Уехать бы в какой-нибудь уезд, зарыться там в гусяток, поросяток, — но на равнине спрятаться нельзя. Как Орсон некогда сказал Уэллс, когда едва пришел друзей десяток к нему на вечер творческий, — «Друзья! Я выпускал премьеры тридцать раз, плюс сто заявок у меня не взяли; играл, писал, ваял et cetera. Сказал бы кто, зачем так мало вас присутствует сегодня в этом зале, и лишь меня настолько до хера?».
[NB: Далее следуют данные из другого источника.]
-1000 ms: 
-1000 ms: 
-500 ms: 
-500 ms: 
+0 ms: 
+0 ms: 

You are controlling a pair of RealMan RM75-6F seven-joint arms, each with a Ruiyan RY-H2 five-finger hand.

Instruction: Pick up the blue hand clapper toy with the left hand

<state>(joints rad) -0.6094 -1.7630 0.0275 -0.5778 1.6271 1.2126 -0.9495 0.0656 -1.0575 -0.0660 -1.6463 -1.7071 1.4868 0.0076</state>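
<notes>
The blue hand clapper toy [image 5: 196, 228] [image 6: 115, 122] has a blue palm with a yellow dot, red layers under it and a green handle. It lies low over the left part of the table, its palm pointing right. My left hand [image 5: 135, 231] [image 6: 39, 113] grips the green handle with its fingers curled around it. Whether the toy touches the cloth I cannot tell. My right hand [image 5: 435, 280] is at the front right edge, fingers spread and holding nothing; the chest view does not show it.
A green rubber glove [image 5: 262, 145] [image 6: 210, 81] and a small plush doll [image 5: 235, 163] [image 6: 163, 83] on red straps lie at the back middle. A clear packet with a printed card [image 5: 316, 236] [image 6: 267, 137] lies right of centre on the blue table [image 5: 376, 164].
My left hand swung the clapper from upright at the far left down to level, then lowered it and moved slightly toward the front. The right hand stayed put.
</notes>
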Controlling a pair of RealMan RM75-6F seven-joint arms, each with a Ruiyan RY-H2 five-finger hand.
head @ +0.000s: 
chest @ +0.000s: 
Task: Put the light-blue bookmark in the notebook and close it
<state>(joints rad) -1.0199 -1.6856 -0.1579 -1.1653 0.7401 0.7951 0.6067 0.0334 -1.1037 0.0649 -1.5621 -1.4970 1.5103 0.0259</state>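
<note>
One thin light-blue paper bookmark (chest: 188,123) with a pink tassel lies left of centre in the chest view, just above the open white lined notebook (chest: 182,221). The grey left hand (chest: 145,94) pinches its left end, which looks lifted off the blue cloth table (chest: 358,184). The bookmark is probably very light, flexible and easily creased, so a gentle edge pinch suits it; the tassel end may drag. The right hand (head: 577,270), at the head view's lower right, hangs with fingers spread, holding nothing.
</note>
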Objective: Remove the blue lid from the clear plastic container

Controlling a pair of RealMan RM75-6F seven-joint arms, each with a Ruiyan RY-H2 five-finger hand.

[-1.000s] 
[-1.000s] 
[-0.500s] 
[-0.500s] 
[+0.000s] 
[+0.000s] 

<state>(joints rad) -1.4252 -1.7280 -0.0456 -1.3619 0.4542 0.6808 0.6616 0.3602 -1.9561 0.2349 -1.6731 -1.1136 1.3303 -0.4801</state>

Избыточность — мой самый тяжкий грех! Все это от отсутствия опоры. Я сам себя за это не люблю. Мне вечно надо, чтоб дошло до всех, — и вот кручу свои самоповторы: все поняли давно, а я долблю! Казалось бы, и этот бедный текст пора прервать, а я все длю попытки, досадные, как перебор в очко, — чтоб достучаться, знаете, до тех, кому не только про мои избытки, а вообще не надо ни про что!
Избыточность! Мой самый тяжкий бич! Но, думаю, хорошие манеры простому не пристали рифмачу. Спросил бы кто: хочу ли я постичь великое, святое чувство меры? И с вызовом отвечу: не хочу. Как тот верблюд, которому судьба таскать тюки с восточной пестротою, — так я свой дар таскаю на горбу, и ничего. Без этого горба, мне кажется, я ничего не стою, а всех безгорбых я видал в гробу. Среди бессчетных призванных на пир не всем нальют божественный напиток, но мне нальют, прошу меня простить. В конце концов, и весь Господень мир — один ошеломляющий избыток, который лишь избыточным вместить. Я вытерплю усмешки свысока, и собственную темную тревогу, и всех моих прощаний пустыри. И так, как инвалид у Маяка берег свою единственную ногу, — так я свои оберегаю три.
***
Я не могу укрыться ни под какою крышей. Моя объективность куплена мучительнейшей ценой — я не принадлежу ни к нации явно пришлой, ни к самопровозглашенной нации коренной. Как известный граф, создатель известных стансов о том, что ни слева, ни справа он не в чести, — так и я, в меру скромных сил, не боец двух станов, точней, четырех, а теперь уже и шести. Не сливочный элитарий, не отпрыск быдла, я вижу все правды и чувствую все вранье — все мне видно, и так это мне обидно, что злые слезы промыли зренье мое.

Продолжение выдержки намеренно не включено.